Demonstration of [³H]spongistatin 1 binding to tubulin by HPLC chromatography. The reaction mixture, containing 0.75 mg/mL (7.5 μM) tubulin and 10 μM [³H]spongistatin 1, was injected into a single HPLC column (plus guard column) in a 100 μl volume. The flow rate was 1.0 mL/min. There was a small peak of aggregated tubulin in the void volume, and this was present when no drug was added to the tubulin, but no oligomers or polymers of tubulin induced by spongistatin 1 were observed. Detection of radiolabel. The printout of the flow detector labeled the ordinate as “cps” with the scale being from 0.0 to 220.0. Detection of protein. The printout of the HPLC system labeled the ordinate as “mV” with the scale being from 0.0 to 116.0 and the baseline at 55.0.

Fig. 5.

Scatchard analysis of the binding of [³H]spongistatin 1 to tubulin. Analysis of data from multiple experiments in which reaction mixtures contained the indicated concentrations of [³H]spongistatin 1, 5.0 μM (0.5 mg/mL) tubulin, 0.1 M Mes (pH 6.9), 0.5 mM MgCl₂, and 4% (v/v) dimethyl sulfoxide, with the reaction mixtures incubated for 15 min at room temperature before two aliquots of each reaction mixture were applied to microcolumns.

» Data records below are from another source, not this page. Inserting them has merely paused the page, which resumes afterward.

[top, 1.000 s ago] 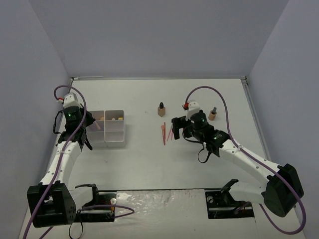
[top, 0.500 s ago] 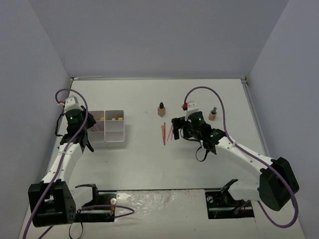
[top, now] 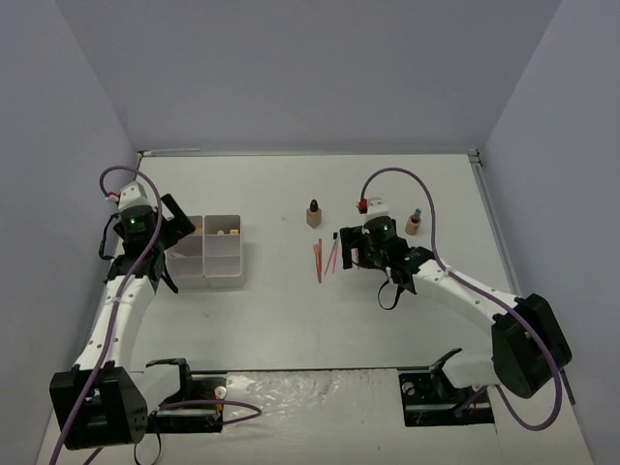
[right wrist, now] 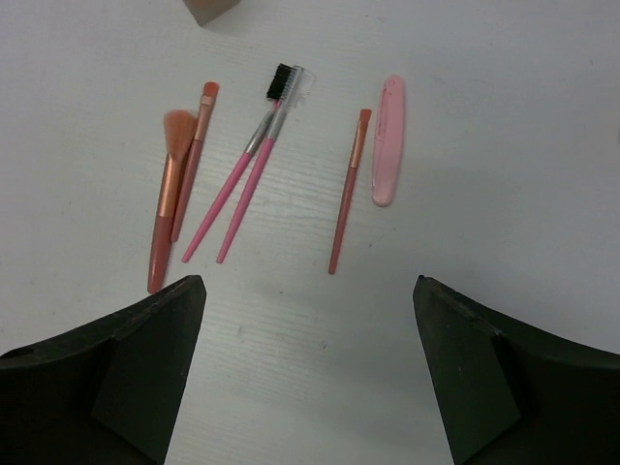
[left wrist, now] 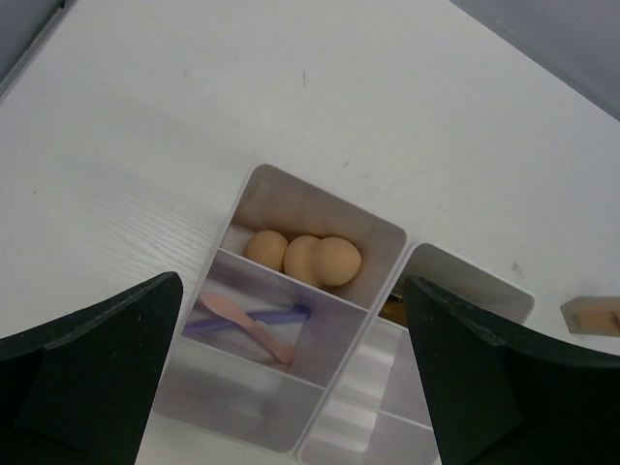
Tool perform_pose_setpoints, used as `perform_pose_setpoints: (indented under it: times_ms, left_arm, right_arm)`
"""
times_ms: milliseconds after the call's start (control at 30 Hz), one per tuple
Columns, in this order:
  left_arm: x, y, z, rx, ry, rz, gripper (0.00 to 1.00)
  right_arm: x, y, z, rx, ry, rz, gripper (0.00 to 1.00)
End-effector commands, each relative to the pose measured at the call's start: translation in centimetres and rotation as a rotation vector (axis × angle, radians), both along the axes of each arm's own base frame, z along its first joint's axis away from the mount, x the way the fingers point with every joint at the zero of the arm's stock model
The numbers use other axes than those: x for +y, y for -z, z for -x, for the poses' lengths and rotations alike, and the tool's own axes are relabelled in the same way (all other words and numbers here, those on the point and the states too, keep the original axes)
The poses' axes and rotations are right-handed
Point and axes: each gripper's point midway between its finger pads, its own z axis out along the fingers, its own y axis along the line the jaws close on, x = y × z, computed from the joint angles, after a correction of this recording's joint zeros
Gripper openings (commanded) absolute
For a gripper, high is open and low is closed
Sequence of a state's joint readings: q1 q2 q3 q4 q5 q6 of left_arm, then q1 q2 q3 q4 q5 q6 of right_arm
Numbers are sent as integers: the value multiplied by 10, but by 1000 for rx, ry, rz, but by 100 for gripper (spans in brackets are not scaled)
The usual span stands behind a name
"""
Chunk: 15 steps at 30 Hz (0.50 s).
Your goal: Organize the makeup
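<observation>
White box [left wrist: 320, 199]: centre of the left wrist view, split into compartments; in the top view it sits left of centre on the table [top: 291, 310].
Sponges [left wrist: 325, 260]: two peach ones, touching, in the box's upper compartment in the left wrist view.
Sticks [left wrist: 247, 325]: one pink, one lilac, crossed in the compartment just below the sponges.
Left gripper [left wrist: 291, 281]: jaws spread wide over the box, nothing between them, nothing held.
Brushes [right wrist: 257, 155]: a loose row on the table across the upper half of the right wrist view. A fat peach one and a thin one touch at the left, two pink ones lie side by side in the middle, and one thin one lies to their right.
Pink strip [right wrist: 389, 140]: flat, just right of the rightmost brush.
Right gripper [right wrist: 308, 281]: jaws wide apart, just below the brushes in its own view, gripping nothing.
Bottle [top: 314, 214]: tan, dark cap, upright, above the brushes in the top view.
Second bottle [top: 414, 223]: same kind, upright, right of the right gripper.
</observation>
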<state>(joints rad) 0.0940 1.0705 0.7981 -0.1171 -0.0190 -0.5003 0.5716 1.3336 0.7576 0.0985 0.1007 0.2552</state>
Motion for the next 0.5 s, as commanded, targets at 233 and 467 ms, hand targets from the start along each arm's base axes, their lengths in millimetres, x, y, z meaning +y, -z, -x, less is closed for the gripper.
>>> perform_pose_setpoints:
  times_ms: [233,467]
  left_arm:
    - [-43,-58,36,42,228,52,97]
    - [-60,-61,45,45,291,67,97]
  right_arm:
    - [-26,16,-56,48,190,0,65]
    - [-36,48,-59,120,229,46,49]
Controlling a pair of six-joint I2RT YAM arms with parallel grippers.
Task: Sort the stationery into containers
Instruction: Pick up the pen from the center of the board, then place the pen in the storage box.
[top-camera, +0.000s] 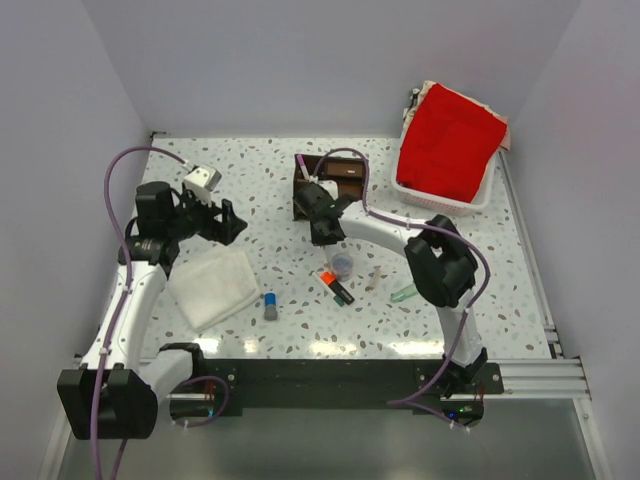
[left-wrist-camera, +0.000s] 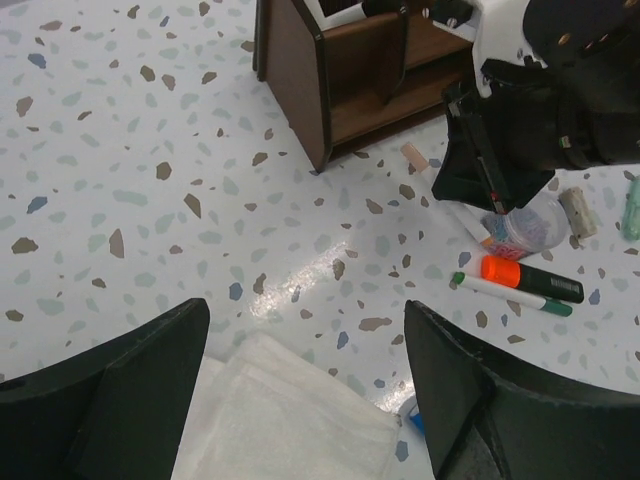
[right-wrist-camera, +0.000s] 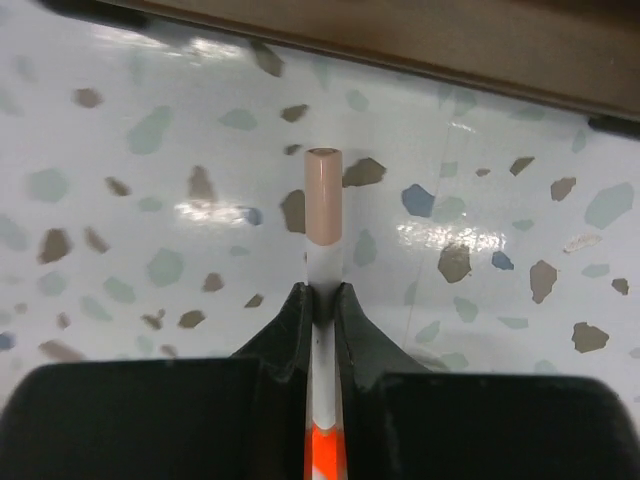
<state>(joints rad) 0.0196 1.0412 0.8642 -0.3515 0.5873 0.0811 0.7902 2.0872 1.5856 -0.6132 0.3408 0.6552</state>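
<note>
The right gripper (right-wrist-camera: 322, 300) fills the bottom of its wrist view, its 2 fingers pinched tight on a thin pale pen (right-wrist-camera: 323, 215). The pen runs straight along the gap between them. An orange band sits back inside the jaws, and the beige end sticks out past the fingertips, pointing at the foot of the dark brown wooden organizer (right-wrist-camera: 420, 45) just ahead. Whether that end touches the tabletop cannot be told.

The left gripper (left-wrist-camera: 300, 320) hangs with its jaws spread wide and nothing between them, over the edge of the white folded cloth (left-wrist-camera: 290, 420), well apart from the organizer.

On the speckled table (top-camera: 250, 190), the other stationery lies on the near side of the organizer. The blue-capped grey stick (top-camera: 270, 305) is just beside the cloth. The orange-and-black highlighter (top-camera: 337, 285) has a green-tipped white pen (left-wrist-camera: 510, 295) right alongside it, and the small round bluish pot (top-camera: 342, 264) is just behind. The mint-green piece (top-camera: 404, 294) lies off to the right. In the far right corner stands a white basket (top-camera: 440, 203) holding a red cloth (top-camera: 450, 145). Plain pale walls close in 3 sides.
</note>
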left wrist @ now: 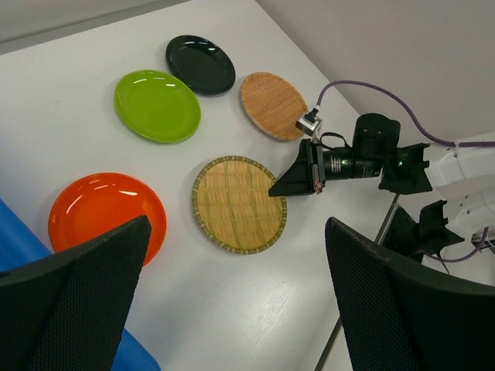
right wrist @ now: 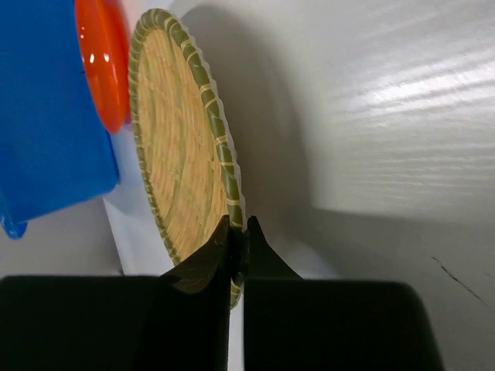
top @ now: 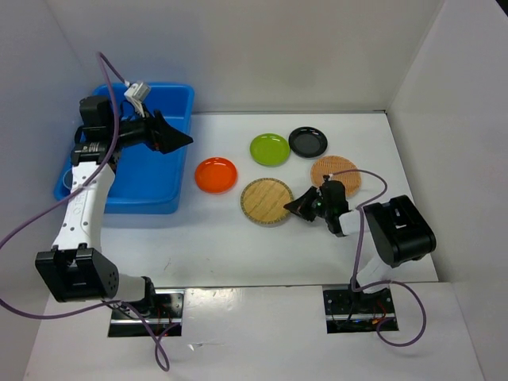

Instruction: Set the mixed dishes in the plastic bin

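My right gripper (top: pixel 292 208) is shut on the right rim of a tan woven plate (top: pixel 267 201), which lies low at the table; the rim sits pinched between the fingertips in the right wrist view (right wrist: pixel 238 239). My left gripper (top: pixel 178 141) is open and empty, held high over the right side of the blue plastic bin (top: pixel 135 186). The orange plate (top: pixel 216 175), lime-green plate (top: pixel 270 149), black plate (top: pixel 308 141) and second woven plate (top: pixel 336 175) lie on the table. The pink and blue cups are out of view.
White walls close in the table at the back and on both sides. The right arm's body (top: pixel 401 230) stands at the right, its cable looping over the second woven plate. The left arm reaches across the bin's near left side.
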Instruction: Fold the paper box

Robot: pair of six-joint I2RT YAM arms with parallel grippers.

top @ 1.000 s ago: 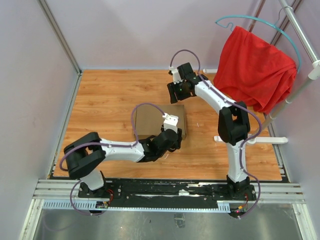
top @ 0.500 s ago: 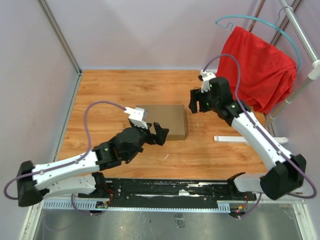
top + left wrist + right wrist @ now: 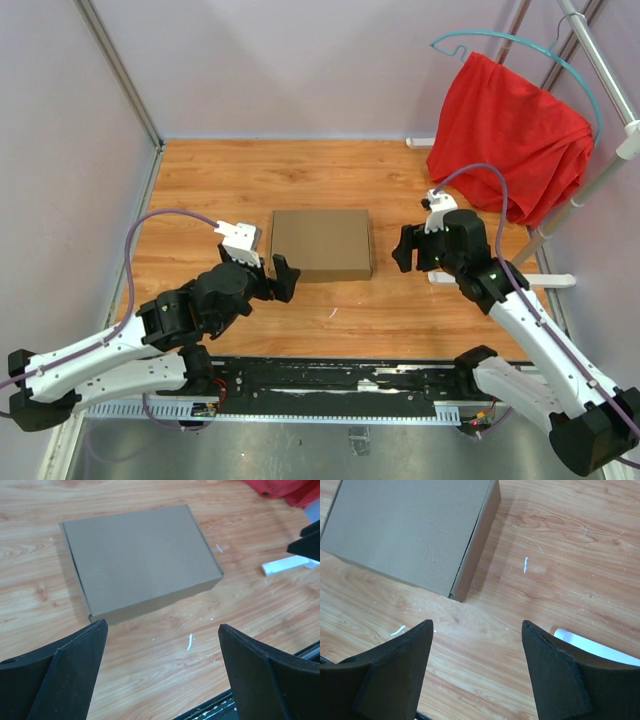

The data were analyzed in the Scatchard format, as indicated in the Figure.

Fig. 6.

Hummel-Dreyer analysis of the binding of [³H]spongistatin 1 to tubulin. After the column was equilibrated with spongistatin 1, 50 μg of tubulin was injected in 100 μL, and the column was developed at a flow rate of 1.0 μL/min. Fractions (1.0 mL) were collected and analyzed for protein (200 μL) and radiolabel (100 μL), and the data were analyzed to determine the apparent K_D for the binding of spongistatin 1 to tubulin, (0.67 μM in this experiment). A. Detection of radiolabel. The printout of the flow detector labeled the ordinate as “cps” with the scale being from 350.0 to just over 700.0. B. Detection of protein. The printout of the HPLC system labeled the ordinate as “mV” with the scale being from 0.0 to 30.0 and the baseline at 5.5.